Add support for Apache.Arrow.Types.Decimal128Type #7094

piyushdubey · 2024-03-21T13:35:12Z

piyushdubey · 2024-03-21T13:40:06Z

@asmirnov82 Can you please help review this?
Additionally, I'd love your comments on what the difference between Decimal128 and Decimal256 Arrow type handling would be in a DataFrame?

codecov · 2024-03-21T15:06:40Z

Codecov Report

Attention: Patch coverage is 0% with 9 lines in your changes are missing coverage. Please review.

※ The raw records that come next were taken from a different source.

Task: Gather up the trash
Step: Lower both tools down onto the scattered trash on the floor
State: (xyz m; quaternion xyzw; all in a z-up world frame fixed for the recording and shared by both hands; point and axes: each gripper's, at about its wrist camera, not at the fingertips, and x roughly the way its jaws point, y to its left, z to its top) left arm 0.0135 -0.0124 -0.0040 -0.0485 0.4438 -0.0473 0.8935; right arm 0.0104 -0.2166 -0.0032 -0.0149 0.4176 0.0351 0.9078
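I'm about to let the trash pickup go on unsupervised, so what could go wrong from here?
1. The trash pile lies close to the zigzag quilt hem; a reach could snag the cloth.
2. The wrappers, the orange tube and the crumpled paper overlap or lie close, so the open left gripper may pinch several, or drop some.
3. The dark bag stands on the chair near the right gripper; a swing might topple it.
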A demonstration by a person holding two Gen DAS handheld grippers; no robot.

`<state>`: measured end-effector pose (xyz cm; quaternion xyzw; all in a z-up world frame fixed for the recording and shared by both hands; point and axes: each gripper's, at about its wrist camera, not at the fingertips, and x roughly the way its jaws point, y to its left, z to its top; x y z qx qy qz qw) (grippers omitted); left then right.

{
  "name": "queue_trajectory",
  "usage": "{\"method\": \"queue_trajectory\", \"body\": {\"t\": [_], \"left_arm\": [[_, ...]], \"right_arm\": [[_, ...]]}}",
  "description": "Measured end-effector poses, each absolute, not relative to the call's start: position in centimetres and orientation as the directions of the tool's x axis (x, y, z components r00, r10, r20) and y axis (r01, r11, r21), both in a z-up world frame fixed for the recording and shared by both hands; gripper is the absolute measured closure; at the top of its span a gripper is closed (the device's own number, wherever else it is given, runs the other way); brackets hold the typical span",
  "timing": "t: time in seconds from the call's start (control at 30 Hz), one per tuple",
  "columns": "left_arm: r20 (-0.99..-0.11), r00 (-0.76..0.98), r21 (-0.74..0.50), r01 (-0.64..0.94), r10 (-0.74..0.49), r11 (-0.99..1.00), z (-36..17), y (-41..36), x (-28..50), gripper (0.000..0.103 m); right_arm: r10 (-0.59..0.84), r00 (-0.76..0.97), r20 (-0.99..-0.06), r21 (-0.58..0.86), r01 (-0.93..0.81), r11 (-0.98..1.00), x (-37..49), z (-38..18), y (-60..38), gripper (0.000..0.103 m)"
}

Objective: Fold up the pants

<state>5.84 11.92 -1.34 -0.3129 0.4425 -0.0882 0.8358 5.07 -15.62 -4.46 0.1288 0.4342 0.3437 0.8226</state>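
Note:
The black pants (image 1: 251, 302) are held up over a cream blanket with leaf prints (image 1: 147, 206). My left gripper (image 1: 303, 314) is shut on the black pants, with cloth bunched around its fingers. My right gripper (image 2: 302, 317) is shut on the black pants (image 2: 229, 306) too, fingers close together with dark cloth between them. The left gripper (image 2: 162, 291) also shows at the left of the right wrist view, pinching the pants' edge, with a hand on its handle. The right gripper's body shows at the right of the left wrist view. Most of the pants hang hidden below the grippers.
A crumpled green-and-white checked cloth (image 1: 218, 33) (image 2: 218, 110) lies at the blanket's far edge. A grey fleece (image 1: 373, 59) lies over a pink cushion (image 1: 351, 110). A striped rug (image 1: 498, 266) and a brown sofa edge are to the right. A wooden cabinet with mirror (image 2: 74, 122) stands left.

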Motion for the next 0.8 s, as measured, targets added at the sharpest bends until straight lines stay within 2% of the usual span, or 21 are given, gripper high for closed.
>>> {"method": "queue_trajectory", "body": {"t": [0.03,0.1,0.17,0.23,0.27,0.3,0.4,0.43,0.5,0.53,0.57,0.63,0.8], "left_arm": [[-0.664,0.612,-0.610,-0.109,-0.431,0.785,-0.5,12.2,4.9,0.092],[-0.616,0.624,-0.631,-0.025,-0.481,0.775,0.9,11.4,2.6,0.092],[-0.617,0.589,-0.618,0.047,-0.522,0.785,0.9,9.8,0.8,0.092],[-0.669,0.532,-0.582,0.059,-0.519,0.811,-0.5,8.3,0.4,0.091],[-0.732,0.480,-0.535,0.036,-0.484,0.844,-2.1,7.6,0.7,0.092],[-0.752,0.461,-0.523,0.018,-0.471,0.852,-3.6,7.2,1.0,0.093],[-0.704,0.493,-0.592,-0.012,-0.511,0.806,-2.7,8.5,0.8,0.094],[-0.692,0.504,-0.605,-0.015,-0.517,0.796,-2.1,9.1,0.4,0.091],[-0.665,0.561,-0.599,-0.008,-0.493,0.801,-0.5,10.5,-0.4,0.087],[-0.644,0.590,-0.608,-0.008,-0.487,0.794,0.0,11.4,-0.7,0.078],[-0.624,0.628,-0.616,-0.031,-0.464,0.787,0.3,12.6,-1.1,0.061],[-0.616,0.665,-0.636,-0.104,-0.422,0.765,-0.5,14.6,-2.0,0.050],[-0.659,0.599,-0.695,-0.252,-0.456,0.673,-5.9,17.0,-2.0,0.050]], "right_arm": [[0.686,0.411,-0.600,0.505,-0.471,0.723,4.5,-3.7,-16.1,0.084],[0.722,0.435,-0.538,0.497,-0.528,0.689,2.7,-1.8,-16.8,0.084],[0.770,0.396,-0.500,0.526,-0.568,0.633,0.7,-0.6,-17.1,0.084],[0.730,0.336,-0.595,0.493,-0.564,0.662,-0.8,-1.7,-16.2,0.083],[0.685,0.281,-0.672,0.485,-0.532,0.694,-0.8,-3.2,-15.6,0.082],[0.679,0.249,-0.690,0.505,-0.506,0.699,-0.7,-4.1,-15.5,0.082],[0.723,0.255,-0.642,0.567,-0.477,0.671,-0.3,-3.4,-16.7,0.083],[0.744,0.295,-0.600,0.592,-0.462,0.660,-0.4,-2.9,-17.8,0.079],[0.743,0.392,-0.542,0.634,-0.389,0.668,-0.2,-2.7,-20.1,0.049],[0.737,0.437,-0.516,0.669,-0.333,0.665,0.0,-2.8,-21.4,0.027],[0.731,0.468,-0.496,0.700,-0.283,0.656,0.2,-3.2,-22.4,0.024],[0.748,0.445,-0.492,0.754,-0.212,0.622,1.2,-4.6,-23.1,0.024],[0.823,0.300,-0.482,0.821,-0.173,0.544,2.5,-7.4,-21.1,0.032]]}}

Project coverage is 68.47%. Comparing base (8b483f4) to head (b00af0e).
Report is 3 commits behind head on main.

Additional details and impacted files

@@            Coverage Diff             @@
##             main    #7094      +/-   ##
==========================================
- Coverage   68.82%   68.47%   -0.35%     
==========================================
  Files        1255     1262       +7     
  Lines      250358   254272    +3914     
  Branches    25550    26237     +687     
==========================================
+ Hits       172310   174117    +1807     
- Misses      71438    73473    +2035     
- Partials     6610     6682      +72

Flag	Coverage Δ
Debug	`68.47% <0.00%> (-0.35%)`	⬇️
production	`62.87% <0.00%> (-0.39%)`	⬇️
test	`88.56% <ø> (+0.04%)`	⬆️

Flags with carried forward coverage won't be shown. Click here to find out more.

Files	Coverage Δ
src/Microsoft.Data.Analysis/DataFrame.Arrow.cs	`86.18% <0.00%> (-5.43%)`	⬇️

... and 64 files with indirect coverage changes

ericstj · 2024-03-21T16:45:36Z

src/Microsoft.Data.Analysis/DataFrame.Arrow.cs

@@ -124,6 +124,15 @@ private static void AppendDataFrameColumnFromArrowArray(Field field, IArrowArray
                    }
                    break;
                case ArrowTypeId.Decimal128:


Is it possible to include a test for this?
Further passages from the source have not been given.